The animation below illustrates how the moving and rotating line generates a helicoid. This property makes a helicoid a ruled surface (of negative curvature): Helicoid is a minimal surface (i.e. its mean curvature $H=0$). The model shows the typical behaviour of lines of curvature and asymptotic lines on minimal surfaces. In particular, each asymptotic line of a minimal surface makes $\pi/4$ angle with a line of curvature it intersects.

Indeed, by the Euler formula for the normal curvature

$k_n = k_1 \cos^2 \varphi + k_2 \sin^2 \varphi$,

where $k_1$ and $k_2$ are principal curvatures, and $k_n$ is the normal curvature in the direction making the angle $\varphi$ with the first principal direction.

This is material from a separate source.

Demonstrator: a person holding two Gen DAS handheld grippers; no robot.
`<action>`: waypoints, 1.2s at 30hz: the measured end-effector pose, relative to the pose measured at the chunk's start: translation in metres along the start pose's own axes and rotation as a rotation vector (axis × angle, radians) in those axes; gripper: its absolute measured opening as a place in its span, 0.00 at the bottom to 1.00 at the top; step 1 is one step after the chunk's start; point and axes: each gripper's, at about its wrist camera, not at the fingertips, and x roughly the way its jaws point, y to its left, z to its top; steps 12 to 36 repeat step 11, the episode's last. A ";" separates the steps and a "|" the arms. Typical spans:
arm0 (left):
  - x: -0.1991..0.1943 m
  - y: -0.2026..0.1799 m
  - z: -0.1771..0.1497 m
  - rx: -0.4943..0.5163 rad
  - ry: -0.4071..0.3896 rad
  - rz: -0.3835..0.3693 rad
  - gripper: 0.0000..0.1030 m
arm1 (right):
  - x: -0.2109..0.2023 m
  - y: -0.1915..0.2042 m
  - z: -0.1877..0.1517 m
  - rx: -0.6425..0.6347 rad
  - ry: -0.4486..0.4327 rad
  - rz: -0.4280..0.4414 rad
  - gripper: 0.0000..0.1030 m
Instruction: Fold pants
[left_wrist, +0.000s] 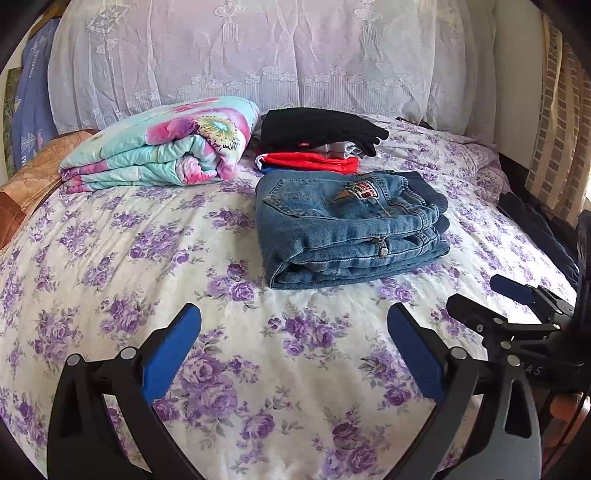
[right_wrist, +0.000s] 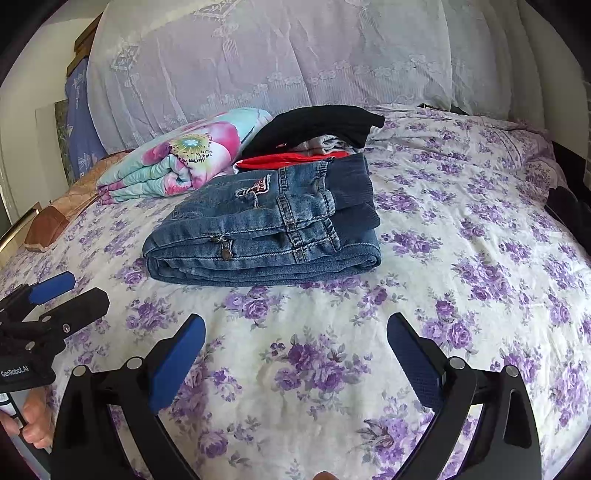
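- Left wrist view: my left hand-held gripper (left_wrist: 294, 347) is spread wide w/ nothing between the blue pads, just above the floral bedspread (left_wrist: 110, 258).
- The jeans (left_wrist: 351, 229) lie folded in a thick stack on the bed, straight ahead of my fingers, well apart from them; button on the front edge, patch on top.
- Behind the jeans, touching or nearly so: a red garment (left_wrist: 314, 162), then a black garment (left_wrist: 317, 127) on top of the pile.
- Left of that pile, a rolled floral quilt (left_wrist: 166, 147). Lace cover (left_wrist: 258, 55) hangs across the back.
- My right hand-held gripper (left_wrist: 484, 299) pokes in at the right edge, also apart at the tips.
- Right wrist view: right hand-held gripper (right_wrist: 296, 350) spread, pads empty, over the bedspread (right_wrist: 480, 258).
- Jeans (right_wrist: 258, 236) ahead and a bit left, folded, not touched by either tool.
- Left hand-held gripper (right_wrist: 79, 291) at the left edge, tips apart; my hand (right_wrist: 35, 421) on its handle lower left.
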 end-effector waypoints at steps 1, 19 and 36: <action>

For minimal surfaces we have $H = (k_1 + k_2)/2 =0$, thus $k_1 = -k_2$, which, by plugging in the formula above, gives

$k_n = k_1 (\cos^2 \varphi - \sin^2 \varphi) = k_1 \cos 2\varphi$.

Therefore, for $\varphi = \pi/4$ we have a vanishing normal curvature, so by definition, $\varphi = \pi/4$ correspond to the asymptotic direction. This proves the claim.

In the parametrization above, each coordinate line is a line of curvature. For $v = const$ we have generating straight lines, for $u = const$ - helices.